Malgré de nombreuses forces de sécurité, des incidents ont été signalés dans le Nord et le centre, tandis que Bamako votait timidement.
Il est temps de trouver les urnes. En ce dimanche électoral au Mali, elles seraient bien utiles. Malheureusement, elles sont inaccessibles, enfermées à double tours dans une salle de classe. Tout le centre de vote s’agite, s’agace. Puis, le possesseur de la fameuse clé arrive, une bonne heure en retard. Quelques éclats de voix bien sentis, deux ou trois regards lourds, et l’école de Oualafobougou, aux portes de Bamako, va pouvoir, enfin, ouvrir ses bureaux de vote. On distribue en courant le reste du matériel, bulletins, listes, tampons encreurs et les lampes-tempête pour la nuit de dépouillement, qui s’annonce aussi longue que la coupure d’électricité certaine. L’école n’est pas reliée au réseau.
Les électeurs peuvent maintenant s’avancer, en glissant entre les flaques de boue qui chauffent au soleil. Comme Arouna Cissoko, ils sont «heureux». Les militaires, qui filtrent les issues, rassurent. Le vote se déroule lentement, mais sans anicroches. «Pour le moment, tout se passe bien, selon les règles et les lois», assurait, en milieu de matinée, Thomas Boni Yayi, l’ancien président du Bénin qui dirige la mission d’observation de l’Union africaine. La foule ne se presse pas, et les files d’attente sont maigres. La participation à ce scrutin à l’issue incertaine demeure l’une des grandes questions. Au Mali, où l’on vote souvent peu, moins de 50 % de participants au mieux, on se demande à qui cela pourrait profiter. Le président sortant, Ibrahim Boubacar Keita, dit IBK, se représente, mais son aura semble être un peu ternie. Son principal rival, Soumaïla Cissé, pense pouvoir en profiter, les 22 autres prétendants aussi.

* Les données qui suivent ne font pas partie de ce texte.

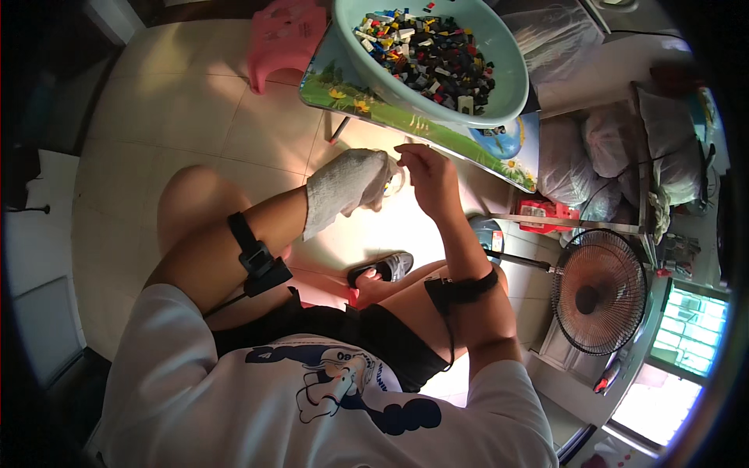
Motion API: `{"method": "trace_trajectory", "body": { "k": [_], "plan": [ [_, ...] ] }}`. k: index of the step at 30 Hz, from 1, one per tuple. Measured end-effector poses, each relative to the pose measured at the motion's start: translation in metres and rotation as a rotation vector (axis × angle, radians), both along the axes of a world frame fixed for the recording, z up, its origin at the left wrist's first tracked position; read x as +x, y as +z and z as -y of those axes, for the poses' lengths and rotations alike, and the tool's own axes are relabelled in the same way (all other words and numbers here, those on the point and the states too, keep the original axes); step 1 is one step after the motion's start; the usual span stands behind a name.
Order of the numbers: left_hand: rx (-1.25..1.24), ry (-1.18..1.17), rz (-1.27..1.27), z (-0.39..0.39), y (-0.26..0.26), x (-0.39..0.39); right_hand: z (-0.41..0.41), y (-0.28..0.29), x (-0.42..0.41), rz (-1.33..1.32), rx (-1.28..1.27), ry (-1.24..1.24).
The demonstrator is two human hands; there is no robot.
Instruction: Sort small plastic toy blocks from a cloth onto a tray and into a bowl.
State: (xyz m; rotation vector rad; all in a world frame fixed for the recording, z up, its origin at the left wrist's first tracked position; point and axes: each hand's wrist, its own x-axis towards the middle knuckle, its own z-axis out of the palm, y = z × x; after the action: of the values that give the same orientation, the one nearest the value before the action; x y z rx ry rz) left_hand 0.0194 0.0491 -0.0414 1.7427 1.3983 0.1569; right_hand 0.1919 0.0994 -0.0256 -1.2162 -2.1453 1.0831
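A whitish cloth covering, which looks like a loose glove (345, 181), wraps my left hand (368, 178) up to the wrist. That hand is curled around a clear plastic item (398, 180) with small coloured bits showing at it; most of it is hidden. Just to the right, my right hand (432, 175) is bare, its fingers bent towards the clear item. Whether anything small sits between those fingertips is not visible. Beyond both hands, a large pale green basin (374, 88) holds many small plastic building bricks (433, 52), mostly black, with white, yellow and red ones.
The basin stands on a folding table (398, 120) with a printed meadow top. A pink plastic stool (287, 35) is at its left. To my right are a black-framed fan (597, 292) and a metal rack (591, 222) with stuffed plastic bags (564, 158).
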Motion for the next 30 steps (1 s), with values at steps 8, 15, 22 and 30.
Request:
{"method": "trace_trajectory", "body": {
  "k": [8, 15, 22, 30],
  "plan": [
    [-0.003, 0.17, 0.158, 0.002, -0.003, -0.004, 0.013, 0.016, -0.007, -0.123, -0.261, 0.066],
    [0.117, 0.218, 0.534, 0.011, -0.003, -0.017, 0.018, 0.027, -0.014, 0.122, 0.199, 0.186],
    [-0.491, 0.138, 0.405, -0.004, 0.011, -0.017, 0.016, 0.031, -0.01, 0.065, 0.3, 0.237],
    [-0.264, 0.275, 0.627, 0.007, 0.006, -0.014, 0.018, 0.029, -0.005, 0.061, 0.294, 0.177]
  ]
}}
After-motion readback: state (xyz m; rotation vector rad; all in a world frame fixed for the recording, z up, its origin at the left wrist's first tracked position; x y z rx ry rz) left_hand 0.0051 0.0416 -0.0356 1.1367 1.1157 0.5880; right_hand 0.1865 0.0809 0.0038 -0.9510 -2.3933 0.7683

«Moins d’engouement qu’en 2013»
«C’est vrai, pour l’instant, qu’il y a moins d’engouement qu’en 2013, remarquait, vers midi, Moussa Koné, de l’ONG d’observation Hope. Les électeurs arrivent souvent tard, après la prière. Et, le matin, les femmes sont occupées.» Diabou Macalou est même tellement occupée à vendre des citrons sur le marché central «pour gagner un peu» qu’elle n’ira pas voter. Elle n’a même pas retiré sa carte d’électrice, comme environ 25 % des Maliens.
Les inquiétudes, au-delà de cette abstention volontaire, se portent sur le centre du Mali, dans la région de Mopti, et sur le Nord. Ces régions, toujours cibles d’une insurrection, pourraient subir un boycott forcé. Une certaine peur rôdait, alors que plusieurs attaques ont touché des villes, dont l’une, mardi, contre l’aéroport de Sévaré. Et, vendredi, Iyad ag Ghaly, le chef touareg djihadiste, a de nouveau fait savoir dans une vidéo son opposition à ce processus «impie». Selon la Cosem, une mission d’observation nationale, plusieurs incidents sérieux ont été recensés autour de Tombouctou, avec des pillages de bureaux de vote au cours de la nuit, et, dans une moindre mesure, à Mopti. «Nous n’avons pas encore une vision complète des choses. Les électeurs à Tombouctou ne se sentent pas en sécurité», notait, dans l’après-midi, un agent de la Cosem. L’opposition a le regard particulièrement concentré sur ces provinces maliennes qu’elle considère comme favorables à sa cause et qui regroupent près de 22 % du corps électoral. Un trop gros échec de l’élection dans ce Mali-là pourrait conduire à des contestations, toujours sources de périls.